ATLANTA — Stating that her reach did not extend into Gwinnett County, a Fulton County Superior Judge on Wednesday transferred the hearing for a preliminary injunction against Gwinnett County Public Schools to a different location.
The suit regards a claim that local education leaders are campaigning on the taxpayer’s dollar.
The case that was slated for Wednesday will be heard, instead, in conjunction with a separate but similar suit which was filed by a group of Gwinnett County residents as plaintiffs. It is scheduled for Oct. 24 in Gwinnett Superior Court.
The hearing in Fulton Superior Court on Wednesday involved a group of Georgia residents as plaintiffs, who claimed that GCPS as well as Fulton County Schools and all 180 districts in Georgia should refrain from alleged on-the-clock campaigning against a constitutional amendment slated for the Nov. 6 ballot.

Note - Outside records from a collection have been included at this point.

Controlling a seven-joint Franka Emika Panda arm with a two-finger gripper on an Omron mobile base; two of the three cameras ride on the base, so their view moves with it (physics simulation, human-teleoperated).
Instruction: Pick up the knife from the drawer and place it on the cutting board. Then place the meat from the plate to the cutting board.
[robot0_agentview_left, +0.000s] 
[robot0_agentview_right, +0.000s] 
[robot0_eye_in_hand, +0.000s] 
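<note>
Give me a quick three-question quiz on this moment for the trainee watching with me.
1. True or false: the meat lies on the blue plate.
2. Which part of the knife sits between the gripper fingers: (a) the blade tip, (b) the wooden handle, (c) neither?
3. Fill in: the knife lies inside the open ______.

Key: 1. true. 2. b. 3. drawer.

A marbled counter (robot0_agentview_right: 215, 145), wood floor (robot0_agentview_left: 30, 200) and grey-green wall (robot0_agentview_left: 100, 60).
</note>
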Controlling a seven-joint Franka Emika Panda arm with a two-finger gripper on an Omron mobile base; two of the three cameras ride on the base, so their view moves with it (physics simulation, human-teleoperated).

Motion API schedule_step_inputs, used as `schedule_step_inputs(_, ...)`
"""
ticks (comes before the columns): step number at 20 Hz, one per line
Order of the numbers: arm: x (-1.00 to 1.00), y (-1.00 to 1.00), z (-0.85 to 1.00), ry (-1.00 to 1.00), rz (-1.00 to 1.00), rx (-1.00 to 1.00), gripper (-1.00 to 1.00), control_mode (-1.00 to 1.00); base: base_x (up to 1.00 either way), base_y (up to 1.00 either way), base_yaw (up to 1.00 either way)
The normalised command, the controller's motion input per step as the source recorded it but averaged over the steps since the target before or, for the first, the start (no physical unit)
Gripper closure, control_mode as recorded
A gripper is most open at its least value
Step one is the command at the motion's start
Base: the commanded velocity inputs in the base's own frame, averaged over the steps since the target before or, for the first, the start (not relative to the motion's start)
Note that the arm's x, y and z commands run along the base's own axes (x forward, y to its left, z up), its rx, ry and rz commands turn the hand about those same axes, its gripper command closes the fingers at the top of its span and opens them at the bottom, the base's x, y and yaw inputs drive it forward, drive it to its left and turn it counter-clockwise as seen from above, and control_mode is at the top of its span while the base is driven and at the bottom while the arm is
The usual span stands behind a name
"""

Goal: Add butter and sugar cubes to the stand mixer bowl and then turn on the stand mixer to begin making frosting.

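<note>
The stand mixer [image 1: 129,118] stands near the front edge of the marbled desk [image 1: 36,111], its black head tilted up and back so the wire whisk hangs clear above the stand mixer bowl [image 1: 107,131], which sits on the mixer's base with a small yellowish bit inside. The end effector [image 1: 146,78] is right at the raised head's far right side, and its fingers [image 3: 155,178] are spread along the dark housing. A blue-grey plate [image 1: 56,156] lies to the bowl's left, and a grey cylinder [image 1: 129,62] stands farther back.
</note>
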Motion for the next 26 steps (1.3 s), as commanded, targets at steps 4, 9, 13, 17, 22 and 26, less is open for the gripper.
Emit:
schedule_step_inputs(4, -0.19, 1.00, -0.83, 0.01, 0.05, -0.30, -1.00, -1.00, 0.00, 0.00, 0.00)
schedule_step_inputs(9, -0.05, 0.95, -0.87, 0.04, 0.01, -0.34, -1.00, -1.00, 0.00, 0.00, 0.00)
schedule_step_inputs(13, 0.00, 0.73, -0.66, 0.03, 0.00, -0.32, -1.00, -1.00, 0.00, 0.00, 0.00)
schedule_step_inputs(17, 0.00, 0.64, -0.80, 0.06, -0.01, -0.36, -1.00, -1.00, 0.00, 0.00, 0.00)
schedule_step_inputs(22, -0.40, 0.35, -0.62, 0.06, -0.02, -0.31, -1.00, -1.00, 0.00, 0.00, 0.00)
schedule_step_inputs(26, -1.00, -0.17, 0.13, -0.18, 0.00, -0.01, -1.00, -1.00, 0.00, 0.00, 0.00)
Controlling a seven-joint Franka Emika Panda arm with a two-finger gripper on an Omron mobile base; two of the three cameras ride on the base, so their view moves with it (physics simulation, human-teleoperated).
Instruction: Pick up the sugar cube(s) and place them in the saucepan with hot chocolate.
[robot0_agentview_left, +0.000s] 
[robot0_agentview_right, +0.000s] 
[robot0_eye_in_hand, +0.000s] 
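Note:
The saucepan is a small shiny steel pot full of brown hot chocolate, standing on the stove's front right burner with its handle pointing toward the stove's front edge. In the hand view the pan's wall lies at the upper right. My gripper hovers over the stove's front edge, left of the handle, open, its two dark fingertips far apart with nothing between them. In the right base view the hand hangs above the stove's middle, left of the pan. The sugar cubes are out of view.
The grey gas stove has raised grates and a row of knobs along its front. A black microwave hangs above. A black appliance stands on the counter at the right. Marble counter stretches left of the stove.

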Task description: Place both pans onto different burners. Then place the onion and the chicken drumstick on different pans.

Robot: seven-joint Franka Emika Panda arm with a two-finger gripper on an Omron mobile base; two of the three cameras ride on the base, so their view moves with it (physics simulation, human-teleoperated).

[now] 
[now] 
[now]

Fulton Superior Court Judge Wendy Shoob told attorneys for both GCPS and the plaintiffs that the lawsuits would be heard together.
It came at the request of GCPS attorney Victoria Sweeny, who commented on the case after court adjourned.
“The next step is for us to continue to protect the first amendment rights of the superintendent and board to speak out on matters of public concern, especially those that are so inextricably involved with their obligations to provide a quality, public education to the students of Gwinnett County,” Sweeny said.
In regard to the case against the Fulton County School System, attorney for the plaintiffs Glenn Delk asked the judge for an injunction to get the district to take down any material on the school system’s website, which he claimed advocated against the charter amendment.
Delk argued that both GCPS and Fulton should be required to “take down everything” related to the constitutional amendment.
He said that it “took employees time and research to post items (on the websites). Whether it costs anything or not to the taxpayers, (the sites) belong to the taxpayers.”
Shoob said that she did not see the content on Fulton’s website — a 10-question Q&A about the amendment — as an attempt for campaigning.
The judge stated that Delk did “not make a case for an injunctive” measure against the Fulton County School District.
The lawsuits against school systems pertain to a constitutional amendment that would underscore the state’s authority to charter independent public schools if voters say ‘yes’ to the ballot question.
Delk had asked for the preliminary injunction Wednesday to block the defendants from any further alleged violations.
Injunctions may be granted in situations where the judge believes the parties seeking the order have a reasonable chance to win the case.
In her judicial capacity, Shoob has been involved previously in the charter amendment debate.
When the state had a charter commission similar to the kind being considered under the proposed amendment, opponents sued, arguing that the constitution limits state power to grant charters.
Siding with the state, Shoob ruled that the General Assembly was permitted to create the commission.
The Georgia Supreme Court then reversed Shoob’s ruling in a 4-3 vote, which led the governor and other politicians to push for the amendment so that voters could decide.